As for the fly-over -- please. Is that all you guys have left? Pathetic. Obama had nothing to do with it. Did he even get around to appointing anyone in the White House Military Office or were they holdovers? Since when do you guys beat up people in the military? Don't you love America?
Oh, and the teleprompter talking point is brilliant as well. He has been talking extemporaneously at press conferences, town halls, etc. -- more than he has been reading prepared speeches from the prompter. You know what would have happened if Bush ever got off the teleprompter? The Secret Service was ordered to wrestle him to the ground. Talk about an idiot.
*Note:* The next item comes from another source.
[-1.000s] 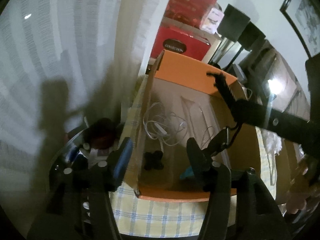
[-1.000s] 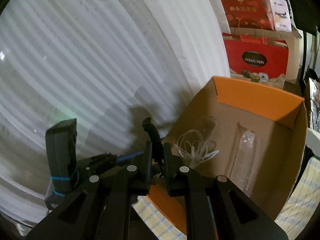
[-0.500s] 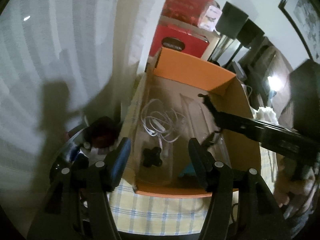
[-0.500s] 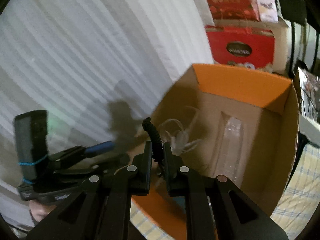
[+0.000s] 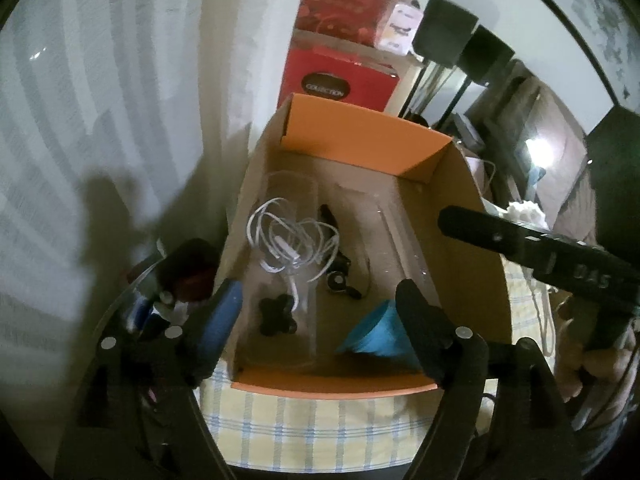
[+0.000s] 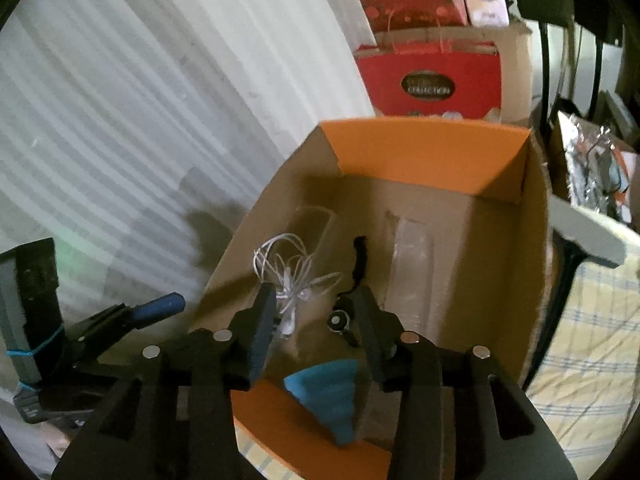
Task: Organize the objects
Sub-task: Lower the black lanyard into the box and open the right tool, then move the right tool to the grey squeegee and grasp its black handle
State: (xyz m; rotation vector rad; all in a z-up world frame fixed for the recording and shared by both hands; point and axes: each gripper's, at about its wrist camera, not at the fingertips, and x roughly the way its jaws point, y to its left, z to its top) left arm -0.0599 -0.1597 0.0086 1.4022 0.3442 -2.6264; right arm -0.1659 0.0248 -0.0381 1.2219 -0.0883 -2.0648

And, again, is the airplane and the teleprompter all you got? Sheesh. Good luck with that. In the meantime, we'll keep trying to solve the many problems left to him by Junior Bush. Just stand on the sidelines and squawk. At least you're out of the way.
Mike Plaisted of all people riffing on the "educated black man as buffoon" stereotype. An African-american rises to a historic position of power within his party and Mike can't hold back from stereotyping him as a clown. What kind of prime time show should Mr. Steele have Mike? Perhaps a minstrel show? Despicable. You should be ashamed.
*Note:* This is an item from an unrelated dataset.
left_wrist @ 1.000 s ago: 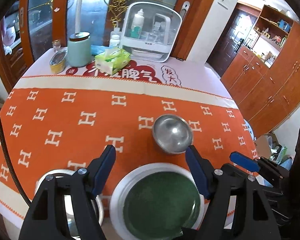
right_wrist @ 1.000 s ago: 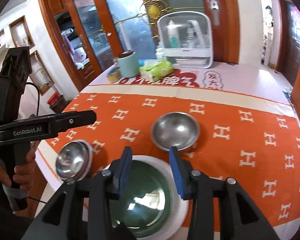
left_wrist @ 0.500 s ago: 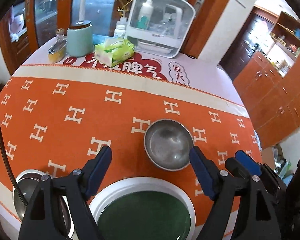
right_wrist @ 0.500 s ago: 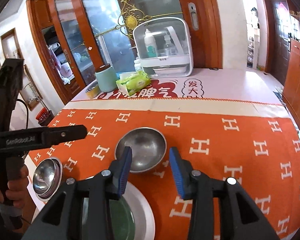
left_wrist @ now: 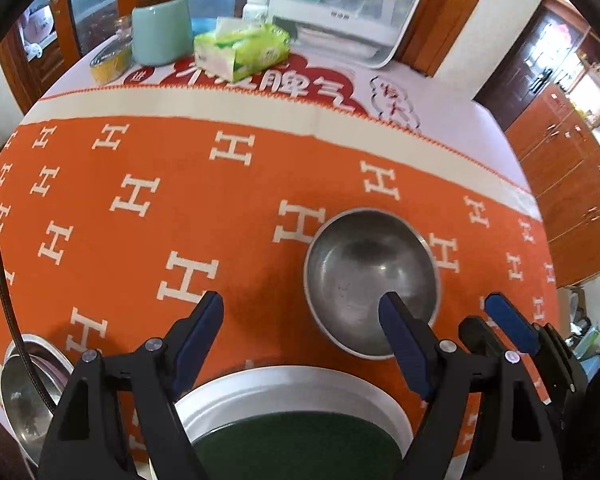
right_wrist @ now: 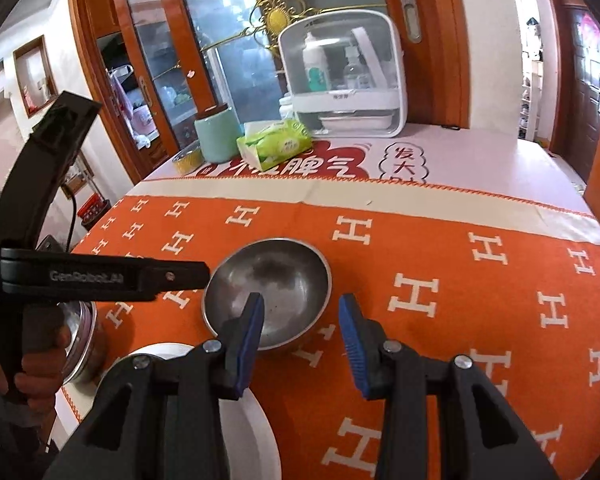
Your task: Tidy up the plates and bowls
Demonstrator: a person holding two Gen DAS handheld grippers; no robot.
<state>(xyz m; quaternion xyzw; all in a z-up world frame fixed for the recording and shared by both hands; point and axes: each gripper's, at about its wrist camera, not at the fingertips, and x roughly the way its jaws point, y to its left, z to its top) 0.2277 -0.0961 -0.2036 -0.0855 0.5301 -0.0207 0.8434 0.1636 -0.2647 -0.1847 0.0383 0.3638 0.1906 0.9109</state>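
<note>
The steel bowl [right_wrist: 267,292] stands on the orange counter [right_wrist: 440,240] just beyond the plate [left_wrist: 300,392], both tongs spread and empty, so the right tongs [right_wrist: 300,338] should probably straddle its near rim before pinching.

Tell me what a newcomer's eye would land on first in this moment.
The orange H-patterned tablecloth fills both views, with a steel bowl sitting alone near its middle. The right hand-held gripper hangs just over that bowl's near rim, jaws apart and empty, while the left hand-held gripper spreads wide above a white-rimmed green plate at the near edge. A second steel bowl sits by the near left edge.
</note>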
Oh? So Steele is invulnerable to criticism, even ridicule, because he's a black guy? Give me a break. I don't play that with Obama (although right-wingers pretend that Obama supporters claim racism at every criticism, I've never heard it -- just like no one has ever called him Messiah). Steele rises and (mostly) falls on his own merits. Of course, I didn't use the words clown or buffoon -- his shtick is a little too subdued for that -- but even if I did, he's not immune to it.
The whole preceding comment is ludicrous, but at least Anony has held back from calling Obama the N-word again and calling for his assasination, as he has in several previous comments that I declined to publish.
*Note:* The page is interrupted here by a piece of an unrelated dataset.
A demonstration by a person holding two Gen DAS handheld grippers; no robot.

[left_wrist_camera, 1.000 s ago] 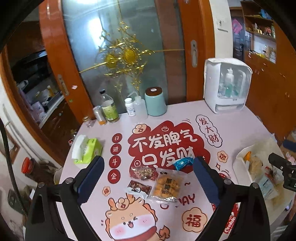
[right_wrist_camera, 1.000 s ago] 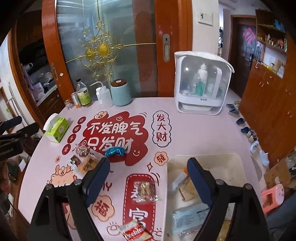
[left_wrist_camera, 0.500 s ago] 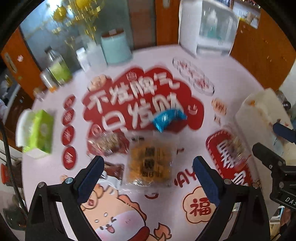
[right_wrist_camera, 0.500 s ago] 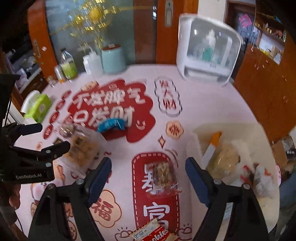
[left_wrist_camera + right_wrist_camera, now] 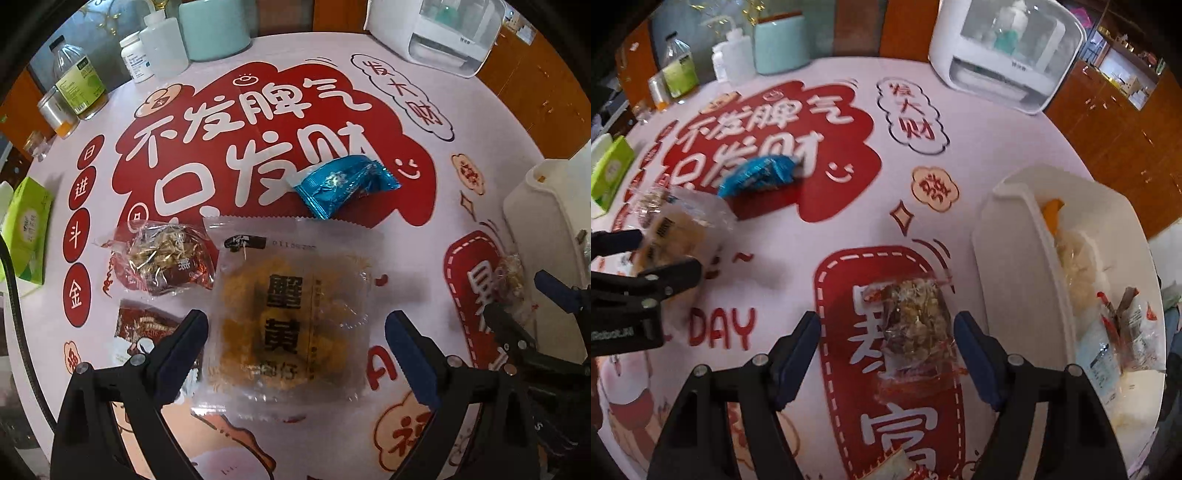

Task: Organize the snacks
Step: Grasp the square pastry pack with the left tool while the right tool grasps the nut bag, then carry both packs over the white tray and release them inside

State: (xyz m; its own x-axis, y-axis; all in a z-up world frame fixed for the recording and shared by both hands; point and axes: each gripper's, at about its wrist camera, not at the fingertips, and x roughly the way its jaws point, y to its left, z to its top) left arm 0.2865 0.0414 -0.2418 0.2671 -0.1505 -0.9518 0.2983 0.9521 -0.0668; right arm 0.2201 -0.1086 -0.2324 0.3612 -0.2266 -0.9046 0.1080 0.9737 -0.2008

I assume, Mike, that you wrote a similar blog about the demise of the Democrat party when they were in the minority in this country at all levels and were losing more at mid-term?
Isn't it about time for a blog about how much you hate James T. Harris and how latently jealous you are of him?
You have the wrong guy. I've never posted on this site before, I just take it in with amazement for entertainment purposes, as I do the Shepherd Express, or MSNBC. I'll give you the benefit of the doubt that you didn't for one second consider that two (or more) people may wish to post anonymously and that your comments about racial epithets and assasinations were not meant to take away from the original comment by attacking it's source. Although I must say it smacks of the "cheap tricks" you accuse Sykes, Belling, et al. of engaging in with their callers who disagree with them.
And before you write it, yes, it would be nice if people would identify themselves when they comment but some of us enjoy our anonymity.
Their folks are in total control and all the left does is continue w/ personal attacks and bitterness toward the right/Bush. It doesn't take any real insight to realize that the Right is reeling and looking for direction, but they don't agree w/ certain directions that Obama is going. That's basic democracy last time I checked. Finally, it's interesting how conservative minorities in power so consistently get brutally attacked from the left.
The right wing and Republicans as "victims". Love it. Is Sykes writing another screed about victimhood in America?